Nafas psikiater itu terasa sangat cepat, dengan detak jantung yang juga sama cepatnya. Isak tangis terus saja keluar diiringi air mata yang membuat wajahnya merah membengkak saking hebatnya tangisan yang dikeluarkan.

"Gi-gina, Gina ... Gina ... " Suara Dokter Hani bergetar, terlihat amat terguncang hanya untuk berbicara. Psikiater itu terlihat amat terguncang dan hanya bisa mengeluarkan kata-kata seadanya.

Dan itu membuat hati Gina hancur. Selama tujuh tahun mereka dipertemukan, dengan Dokter Hani yang sangat pintar menyembunyikan ekspresinya, baru kali ini Gina melihat seberapa hancurnya wanita tersebut.

Isak tangis kecil keluar begitu saja dari mulut Gina. Gadis itu memeluk erat Dokter Hani membuat handphone sang empu terjatuh begitu saja. Gina menggeleng, tidak tahan melihat keadaan Dokter yang amat ia sayangi serapuh ini.

"Rey, Gina. Rey ... " Dengan susah payah, Dokter Hani berujar. Berusaha memberitahu Gina apa yang terjadi sehingga membuatnya seperti ini.

Tanpa sadar, kedua tangan Gina yang ada di balik punggung psikiater itu mencengkram erat baju Dokter Hani. Berusaha meredam rasa sakit serta tangisan agar bisa menjadi sandaran yang baik bagi psikiater pribadinya.

"Ada apa sama Om Rey?" sahut Gina. Ia mengeratkan pelukannya saat Dokter Hani semakin meraung-raung. 

Rey merupakan kekasih Dokter Hani, atau bisa disebut mereka berdua sudah bertunangan. Tinggal menunggu kapan pernikahaan akan dilaksanakan setelah Gina sembuh dari gangguan mentalnya. 

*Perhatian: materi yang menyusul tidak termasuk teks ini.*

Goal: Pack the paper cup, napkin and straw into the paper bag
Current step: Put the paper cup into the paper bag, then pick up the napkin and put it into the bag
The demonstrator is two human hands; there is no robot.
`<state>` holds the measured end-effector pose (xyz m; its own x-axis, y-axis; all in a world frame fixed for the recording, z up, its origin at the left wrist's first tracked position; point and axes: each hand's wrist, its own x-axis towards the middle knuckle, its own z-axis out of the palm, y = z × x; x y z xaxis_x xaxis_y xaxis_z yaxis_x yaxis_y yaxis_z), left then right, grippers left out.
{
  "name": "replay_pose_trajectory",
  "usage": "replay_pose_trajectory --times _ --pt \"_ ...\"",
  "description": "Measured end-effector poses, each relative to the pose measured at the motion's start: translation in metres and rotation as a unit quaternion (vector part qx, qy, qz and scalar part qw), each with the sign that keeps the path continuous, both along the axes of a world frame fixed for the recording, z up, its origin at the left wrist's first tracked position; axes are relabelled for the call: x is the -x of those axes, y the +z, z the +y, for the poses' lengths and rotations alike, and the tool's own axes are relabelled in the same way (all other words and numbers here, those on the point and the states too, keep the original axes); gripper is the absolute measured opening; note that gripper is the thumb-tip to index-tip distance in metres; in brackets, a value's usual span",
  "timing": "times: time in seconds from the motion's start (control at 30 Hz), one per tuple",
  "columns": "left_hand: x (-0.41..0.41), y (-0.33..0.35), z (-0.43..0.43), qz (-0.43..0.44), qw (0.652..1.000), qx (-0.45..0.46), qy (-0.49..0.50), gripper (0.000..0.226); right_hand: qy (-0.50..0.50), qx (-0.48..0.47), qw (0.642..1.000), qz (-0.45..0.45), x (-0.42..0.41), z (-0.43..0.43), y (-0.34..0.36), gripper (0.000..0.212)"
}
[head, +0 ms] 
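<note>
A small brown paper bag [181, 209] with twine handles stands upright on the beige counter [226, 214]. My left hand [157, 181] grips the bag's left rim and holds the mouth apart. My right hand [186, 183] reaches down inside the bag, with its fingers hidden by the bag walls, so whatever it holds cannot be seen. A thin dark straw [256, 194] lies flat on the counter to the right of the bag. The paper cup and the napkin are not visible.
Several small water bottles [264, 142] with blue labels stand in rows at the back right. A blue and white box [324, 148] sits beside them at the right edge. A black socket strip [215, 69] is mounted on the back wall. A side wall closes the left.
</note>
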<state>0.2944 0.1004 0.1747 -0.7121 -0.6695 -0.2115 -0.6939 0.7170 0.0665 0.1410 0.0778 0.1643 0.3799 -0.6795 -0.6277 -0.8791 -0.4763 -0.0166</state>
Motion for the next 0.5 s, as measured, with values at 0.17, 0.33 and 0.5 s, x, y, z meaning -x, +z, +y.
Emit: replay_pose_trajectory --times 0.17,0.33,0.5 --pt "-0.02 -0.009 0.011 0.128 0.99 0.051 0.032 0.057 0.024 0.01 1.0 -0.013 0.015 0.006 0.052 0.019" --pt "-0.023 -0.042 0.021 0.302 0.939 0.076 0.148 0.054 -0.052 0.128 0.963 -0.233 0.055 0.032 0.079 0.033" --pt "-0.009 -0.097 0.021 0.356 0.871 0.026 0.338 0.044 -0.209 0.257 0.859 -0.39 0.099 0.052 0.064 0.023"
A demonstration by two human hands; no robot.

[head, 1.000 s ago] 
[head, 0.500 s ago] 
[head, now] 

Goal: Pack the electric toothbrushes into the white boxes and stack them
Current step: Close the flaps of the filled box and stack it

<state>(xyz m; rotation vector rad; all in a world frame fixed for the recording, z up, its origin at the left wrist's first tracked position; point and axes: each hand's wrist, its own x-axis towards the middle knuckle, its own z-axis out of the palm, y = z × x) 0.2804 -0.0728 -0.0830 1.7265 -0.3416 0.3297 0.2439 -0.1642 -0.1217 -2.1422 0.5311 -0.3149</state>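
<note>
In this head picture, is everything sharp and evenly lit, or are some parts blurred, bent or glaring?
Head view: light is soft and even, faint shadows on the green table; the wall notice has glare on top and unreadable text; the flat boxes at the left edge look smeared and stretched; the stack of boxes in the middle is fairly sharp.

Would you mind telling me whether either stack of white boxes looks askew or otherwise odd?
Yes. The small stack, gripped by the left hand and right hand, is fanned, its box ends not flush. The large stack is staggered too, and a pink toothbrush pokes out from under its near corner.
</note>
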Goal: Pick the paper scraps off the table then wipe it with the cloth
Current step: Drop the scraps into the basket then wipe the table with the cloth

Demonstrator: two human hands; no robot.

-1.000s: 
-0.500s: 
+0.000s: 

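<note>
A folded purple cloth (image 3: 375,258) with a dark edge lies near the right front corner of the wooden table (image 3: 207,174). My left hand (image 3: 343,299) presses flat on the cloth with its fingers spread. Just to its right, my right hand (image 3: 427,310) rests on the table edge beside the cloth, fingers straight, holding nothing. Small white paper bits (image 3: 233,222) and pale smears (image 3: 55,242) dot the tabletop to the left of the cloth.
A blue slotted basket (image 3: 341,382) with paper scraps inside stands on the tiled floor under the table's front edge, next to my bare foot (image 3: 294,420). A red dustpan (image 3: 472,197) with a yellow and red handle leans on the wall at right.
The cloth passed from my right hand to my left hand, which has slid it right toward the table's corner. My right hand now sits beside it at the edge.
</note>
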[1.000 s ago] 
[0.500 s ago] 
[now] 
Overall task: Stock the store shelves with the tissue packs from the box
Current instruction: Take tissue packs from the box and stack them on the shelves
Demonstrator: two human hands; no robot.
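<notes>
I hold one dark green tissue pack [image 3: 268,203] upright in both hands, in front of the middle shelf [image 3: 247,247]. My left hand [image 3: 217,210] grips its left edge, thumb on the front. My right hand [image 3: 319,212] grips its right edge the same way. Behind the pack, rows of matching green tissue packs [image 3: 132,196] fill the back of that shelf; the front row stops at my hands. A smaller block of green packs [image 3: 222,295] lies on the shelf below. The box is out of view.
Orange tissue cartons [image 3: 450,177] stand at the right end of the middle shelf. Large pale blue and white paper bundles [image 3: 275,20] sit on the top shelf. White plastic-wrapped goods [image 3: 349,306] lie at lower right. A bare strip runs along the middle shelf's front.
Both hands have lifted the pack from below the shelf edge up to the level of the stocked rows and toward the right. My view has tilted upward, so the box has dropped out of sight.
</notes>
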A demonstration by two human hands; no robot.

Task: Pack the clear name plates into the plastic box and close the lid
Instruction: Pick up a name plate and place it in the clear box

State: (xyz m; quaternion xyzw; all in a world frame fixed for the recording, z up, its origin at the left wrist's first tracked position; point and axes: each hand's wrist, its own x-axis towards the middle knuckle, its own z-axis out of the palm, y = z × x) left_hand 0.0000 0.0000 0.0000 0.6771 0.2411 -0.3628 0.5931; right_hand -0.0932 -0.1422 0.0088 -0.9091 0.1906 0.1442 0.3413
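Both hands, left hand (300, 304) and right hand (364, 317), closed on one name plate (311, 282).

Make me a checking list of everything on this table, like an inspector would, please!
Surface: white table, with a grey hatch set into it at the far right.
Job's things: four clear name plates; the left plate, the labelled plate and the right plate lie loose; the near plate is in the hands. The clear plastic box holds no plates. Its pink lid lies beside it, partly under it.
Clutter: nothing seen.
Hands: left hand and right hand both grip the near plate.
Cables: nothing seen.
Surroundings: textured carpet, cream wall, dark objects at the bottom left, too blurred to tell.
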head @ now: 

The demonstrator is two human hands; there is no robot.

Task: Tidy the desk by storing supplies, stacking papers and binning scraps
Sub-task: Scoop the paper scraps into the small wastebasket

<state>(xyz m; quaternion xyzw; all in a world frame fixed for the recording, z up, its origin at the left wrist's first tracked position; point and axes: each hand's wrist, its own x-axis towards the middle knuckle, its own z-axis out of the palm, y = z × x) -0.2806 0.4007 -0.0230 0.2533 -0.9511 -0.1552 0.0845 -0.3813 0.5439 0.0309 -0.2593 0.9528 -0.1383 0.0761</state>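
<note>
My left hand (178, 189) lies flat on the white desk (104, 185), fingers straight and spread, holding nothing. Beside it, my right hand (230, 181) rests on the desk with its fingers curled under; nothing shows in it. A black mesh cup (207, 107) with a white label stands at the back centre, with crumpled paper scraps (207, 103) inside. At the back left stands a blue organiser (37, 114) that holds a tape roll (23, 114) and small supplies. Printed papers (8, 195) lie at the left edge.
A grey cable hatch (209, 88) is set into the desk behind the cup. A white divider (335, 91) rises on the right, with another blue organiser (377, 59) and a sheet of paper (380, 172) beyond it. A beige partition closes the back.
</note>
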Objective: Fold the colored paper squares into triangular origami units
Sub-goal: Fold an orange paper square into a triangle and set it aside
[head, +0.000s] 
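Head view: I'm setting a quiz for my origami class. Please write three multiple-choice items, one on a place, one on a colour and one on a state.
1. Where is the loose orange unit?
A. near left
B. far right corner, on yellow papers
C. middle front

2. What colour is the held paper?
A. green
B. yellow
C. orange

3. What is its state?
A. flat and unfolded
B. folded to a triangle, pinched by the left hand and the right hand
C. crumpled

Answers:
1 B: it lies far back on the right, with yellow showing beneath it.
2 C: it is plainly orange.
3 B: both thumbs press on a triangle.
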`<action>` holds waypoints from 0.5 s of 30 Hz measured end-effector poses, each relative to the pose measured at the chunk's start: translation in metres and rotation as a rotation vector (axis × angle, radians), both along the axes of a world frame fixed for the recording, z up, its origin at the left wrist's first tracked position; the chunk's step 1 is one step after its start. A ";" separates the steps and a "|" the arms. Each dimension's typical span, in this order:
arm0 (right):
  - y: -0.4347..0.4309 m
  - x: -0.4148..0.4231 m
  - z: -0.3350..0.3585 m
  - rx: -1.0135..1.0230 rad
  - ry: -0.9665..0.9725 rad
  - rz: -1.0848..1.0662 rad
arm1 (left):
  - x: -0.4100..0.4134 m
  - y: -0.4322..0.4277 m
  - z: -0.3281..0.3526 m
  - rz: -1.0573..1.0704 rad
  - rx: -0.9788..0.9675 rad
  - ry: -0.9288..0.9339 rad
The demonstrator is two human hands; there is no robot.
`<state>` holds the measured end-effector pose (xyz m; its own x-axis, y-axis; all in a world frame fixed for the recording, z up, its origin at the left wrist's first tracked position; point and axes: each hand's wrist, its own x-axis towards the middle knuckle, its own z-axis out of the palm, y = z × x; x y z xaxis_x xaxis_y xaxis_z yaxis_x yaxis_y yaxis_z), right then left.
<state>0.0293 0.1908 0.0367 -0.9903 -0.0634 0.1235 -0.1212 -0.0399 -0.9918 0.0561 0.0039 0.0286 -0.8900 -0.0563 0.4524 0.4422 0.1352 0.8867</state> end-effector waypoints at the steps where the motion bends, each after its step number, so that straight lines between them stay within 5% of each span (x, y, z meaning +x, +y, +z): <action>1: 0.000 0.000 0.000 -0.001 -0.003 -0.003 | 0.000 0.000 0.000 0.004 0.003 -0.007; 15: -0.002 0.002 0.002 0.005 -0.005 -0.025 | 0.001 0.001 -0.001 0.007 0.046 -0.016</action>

Membuat sepasang kekasih itu rela menunggu sampai batas waktu yang tidak ditentukan.

"R-rey kecelakaan." Bak tersambar petir, tubuh Gina langsung menengang. Ia meregangkan pelukannya dengan Dokter Hani, menatap tak percaya psikiater yang sedang menangis hebat. 

Beberapa menit kemudian, Gina memeluk lebih erat Dokter Hani. Memberikan kekuatan setelah tahu apa yang terjadi dengan pasangan dari wanita itu. Hatinya serasa ditikam ribuan pedang mendapat kabar sekaligus menyaksikan seberapa hancurnya keadaan Dokter Hani.

Gina tidak percaya ini semua. Tunangan Dokter Hani berada di luar kota, bahkan di seberang pulau. Itu berarti, Dokter Hani akan meninggalkannya sementara sama seperti sang Mama yang pergi untuk mengurus urusan pekerjaan.

Dan jika sudah seperti ini, siapa yang akan mengasuh dirinya juga Gian dan Gino nanti?